== Aim of the exercise ==
Please work out the number of lines in the following material that include "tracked", and reply with only that number.

== Information supplied ==
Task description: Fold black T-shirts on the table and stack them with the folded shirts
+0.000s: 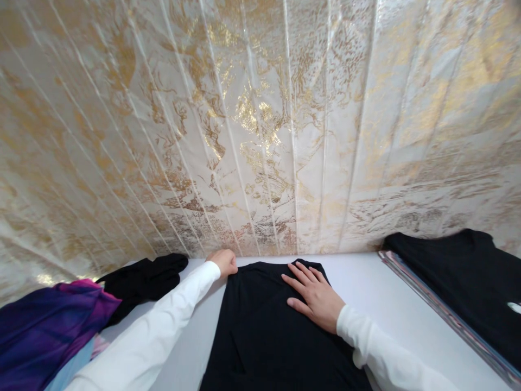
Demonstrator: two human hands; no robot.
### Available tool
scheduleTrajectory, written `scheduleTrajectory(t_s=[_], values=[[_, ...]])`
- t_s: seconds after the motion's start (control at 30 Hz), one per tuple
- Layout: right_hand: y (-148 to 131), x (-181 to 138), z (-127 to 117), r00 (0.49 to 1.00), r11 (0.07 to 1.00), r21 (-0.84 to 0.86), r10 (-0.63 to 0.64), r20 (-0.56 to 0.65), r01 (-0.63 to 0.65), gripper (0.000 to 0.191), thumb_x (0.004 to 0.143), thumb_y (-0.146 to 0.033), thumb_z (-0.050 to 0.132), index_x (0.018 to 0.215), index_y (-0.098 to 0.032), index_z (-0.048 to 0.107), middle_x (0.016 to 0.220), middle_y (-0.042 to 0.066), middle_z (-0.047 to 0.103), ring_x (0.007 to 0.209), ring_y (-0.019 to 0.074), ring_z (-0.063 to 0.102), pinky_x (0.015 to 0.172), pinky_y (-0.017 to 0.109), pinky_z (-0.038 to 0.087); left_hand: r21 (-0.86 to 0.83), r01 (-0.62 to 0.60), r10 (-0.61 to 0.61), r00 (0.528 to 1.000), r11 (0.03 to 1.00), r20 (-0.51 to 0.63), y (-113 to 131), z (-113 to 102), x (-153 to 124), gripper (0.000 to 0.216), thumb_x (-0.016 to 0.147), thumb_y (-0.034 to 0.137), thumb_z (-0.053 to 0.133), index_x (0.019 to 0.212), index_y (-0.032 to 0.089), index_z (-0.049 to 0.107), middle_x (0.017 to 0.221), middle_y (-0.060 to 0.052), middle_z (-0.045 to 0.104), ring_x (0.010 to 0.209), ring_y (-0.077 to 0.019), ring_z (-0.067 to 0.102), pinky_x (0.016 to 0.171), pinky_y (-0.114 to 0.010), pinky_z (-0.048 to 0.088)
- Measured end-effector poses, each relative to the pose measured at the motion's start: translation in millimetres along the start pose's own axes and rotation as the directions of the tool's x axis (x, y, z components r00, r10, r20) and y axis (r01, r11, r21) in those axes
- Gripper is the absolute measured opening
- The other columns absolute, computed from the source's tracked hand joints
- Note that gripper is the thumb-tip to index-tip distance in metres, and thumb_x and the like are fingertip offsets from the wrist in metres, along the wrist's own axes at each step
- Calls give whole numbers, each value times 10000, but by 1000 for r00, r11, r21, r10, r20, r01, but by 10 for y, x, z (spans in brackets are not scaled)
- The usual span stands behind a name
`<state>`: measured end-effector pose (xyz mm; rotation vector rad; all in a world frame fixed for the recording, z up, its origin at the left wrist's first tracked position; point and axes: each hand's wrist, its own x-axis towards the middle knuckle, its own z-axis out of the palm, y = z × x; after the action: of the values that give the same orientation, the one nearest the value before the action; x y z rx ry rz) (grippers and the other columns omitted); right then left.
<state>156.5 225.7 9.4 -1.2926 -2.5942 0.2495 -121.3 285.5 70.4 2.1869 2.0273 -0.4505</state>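
Note:
A black garment [280, 331] lies spread lengthwise on the white table, its narrower end toward the curtain. At its far left corner, my left hand [222, 263] is closed with the fingers curled, pinching the edge of the cloth; the fingertips are partly hidden. My right hand [315, 296] rests flat on the upper right of the garment with its fingers spread. A soft crease runs through the cloth left of the middle. The near end of the garment runs out of the bottom of the view.
On the right, a stack of folded clothes has a black T-shirt [456, 282] on top. Left of my arm lie a crumpled black cloth [146, 279] and a purple and pink garment [52, 326]. A gold-patterned curtain [260, 136] hangs behind the white table [362, 277].

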Motion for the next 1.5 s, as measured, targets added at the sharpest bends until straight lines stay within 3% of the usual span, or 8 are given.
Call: scheduleTrajectory(t_s=[0.23, 0.53, 0.67, 0.8, 0.9, 1.0, 1.17, 1.5], values=[[6, 0, 16, 1000, 1000, 0, -6, 4, 6, 579, 895, -580, 324, 1389, -282, 367, 1499, 78, 249, 1383, 272, 155, 1087, 511, 181, 28, 57, -56, 998, 998, -39, 83, 23, 29, 260, 900, 324, 546, 1094, 152, 565, 1114, -73, 577, 979, -206, 577, 841, -416, 484], [4, -1, 3, 1000, 1000, 28, -13, 0, 13, 589, 892, -589, 322, 1391, -280, 361, 1501, 67, 243, 1384, 256, 154, 1094, 500, 169, -134, 7, -17, 997, 991, -72, -87, 135, 156, 224, 894, 332, 556, 1004, 140, 590, 987, -46, 611, 851, -168, 604, 761, -358, 507], [6, -4, -13, 1000, 1000, 18, -5, 19, 4, 609, 892, -597, 307, 1396, -259, 357, 1503, 75, 232, 1386, 256, 147, 1096, 494, 173, -177, -111, 65, 967, 978, -246, -114, 185, -47, 153, 921, 177, 429, 937, 166, 581, 924, -31, 630, 866, -158, 596, 806, -329, 464], [1, -4, -1, 1000, 1000, 8, -6, 13, 6, 607, 891, -595, 310, 1395, -260, 358, 1502, 74, 236, 1382, 258, 161, 1095, 492, 177, -136, -350, 281, 886, 927, -369, -153, 181, -217, 367, 811, -12, 346, 992, 223, 563, 1047, -4, 620, 1028, -139, 523, 908, -268, 385], [1, -2, 11, 1000, 1000, 16, -2, 6, 2, 603, 891, -595, 312, 1394, -265, 359, 1500, 74, 244, 1382, 256, 164, 1094, 496, 179, -84, -451, 401, 852, 889, -336, -196, 169, -211, 393, 728, -30, 389, 932, 234, 598, 931, 9, 653, 942, -166, 535, 846, -284, 398], [9, 0, 16, 1000, 1000, 27, -2, 4, 2, 598, 887, -600, 314, 1391, -282, 361, 1501, 67, 244, 1383, 255, 163, 1091, 502, 184, -33, -473, 444, 847, 881, -292, -223, 154, -149, 345, 671, -5, 457, 864, 236, 609, 864, 11, 658, 907, -192, 528, 825, -321, 378], [21, -4, 26, 1000, 1000, 10, -6, 6, 6, 601, 891, -595, 311, 1396, -272, 356, 1505, 68, 234, 1384, 255, 156, 1095, 486, 178, 42, -482, 477, 845, 875, -243, -221, 97, -63, 167, 727, 94, 527, 781, 237, 593, 851, 17, 651, 935, -201, 519, 860, -347, 324], [0, -7, 18, 1000, 1000, -2, -1, 6, 1, 607, 895, -583, 314, 1398, -245, 357, 1502, 73, 235, 1382, 257, 168, 1094, 485, 187, 197, -484, 521, 818, 852, -245, -72, 66, -67, 112, 792, 143, 519, 726, 221, 565, 744, -21, 628, 847, -202, 507, 823, -333, 309]])
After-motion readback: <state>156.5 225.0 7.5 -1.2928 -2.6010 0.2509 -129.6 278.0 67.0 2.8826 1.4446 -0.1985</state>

== Your solution ==
2